§ **Task prompt**: Would you please repeat the lines in the listing below from the one containing "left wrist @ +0" through the final one, exactly as they appear?

§ **Provided entries**:

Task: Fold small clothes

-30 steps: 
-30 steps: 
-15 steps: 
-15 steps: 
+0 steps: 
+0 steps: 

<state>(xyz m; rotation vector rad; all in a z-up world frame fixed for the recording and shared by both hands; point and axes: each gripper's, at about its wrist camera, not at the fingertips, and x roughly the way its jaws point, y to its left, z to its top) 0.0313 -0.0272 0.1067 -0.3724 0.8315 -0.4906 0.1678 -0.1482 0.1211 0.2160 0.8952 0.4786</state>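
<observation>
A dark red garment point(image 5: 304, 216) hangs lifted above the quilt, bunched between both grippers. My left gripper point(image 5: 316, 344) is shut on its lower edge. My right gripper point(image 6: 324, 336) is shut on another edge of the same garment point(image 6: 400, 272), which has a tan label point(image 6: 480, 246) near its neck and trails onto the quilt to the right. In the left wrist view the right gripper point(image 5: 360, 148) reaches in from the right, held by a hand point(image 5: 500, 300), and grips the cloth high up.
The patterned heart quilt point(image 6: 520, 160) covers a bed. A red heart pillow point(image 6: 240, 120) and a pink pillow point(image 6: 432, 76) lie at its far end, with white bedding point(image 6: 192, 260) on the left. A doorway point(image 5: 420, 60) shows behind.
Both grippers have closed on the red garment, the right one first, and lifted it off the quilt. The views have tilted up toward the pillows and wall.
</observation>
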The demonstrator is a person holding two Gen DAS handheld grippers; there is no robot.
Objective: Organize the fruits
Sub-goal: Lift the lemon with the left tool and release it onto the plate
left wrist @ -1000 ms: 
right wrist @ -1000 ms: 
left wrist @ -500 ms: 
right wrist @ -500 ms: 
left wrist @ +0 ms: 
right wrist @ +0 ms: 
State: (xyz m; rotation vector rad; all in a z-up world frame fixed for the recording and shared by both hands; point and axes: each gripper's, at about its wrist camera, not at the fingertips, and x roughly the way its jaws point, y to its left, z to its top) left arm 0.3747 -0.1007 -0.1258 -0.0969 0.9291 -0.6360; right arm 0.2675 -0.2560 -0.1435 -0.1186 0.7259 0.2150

§ **Result below**:
left wrist @ +0 ms: 
right wrist @ +0 ms: 
State: (xyz m; rotation vector rad; all in a z-up world frame fixed for the recording and shared by both hands; point and axes: each gripper's, at about its wrist camera, not at the fingertips, and x roughly the way its jaws point, y to its left, z to its top) left arm 0.3747 -0.1007 -0.1258 -0.0969 0.9291 -0.6360; right arm 0.2675 -0.2560 -0.1435 -0.1186 0.7259 0.2150

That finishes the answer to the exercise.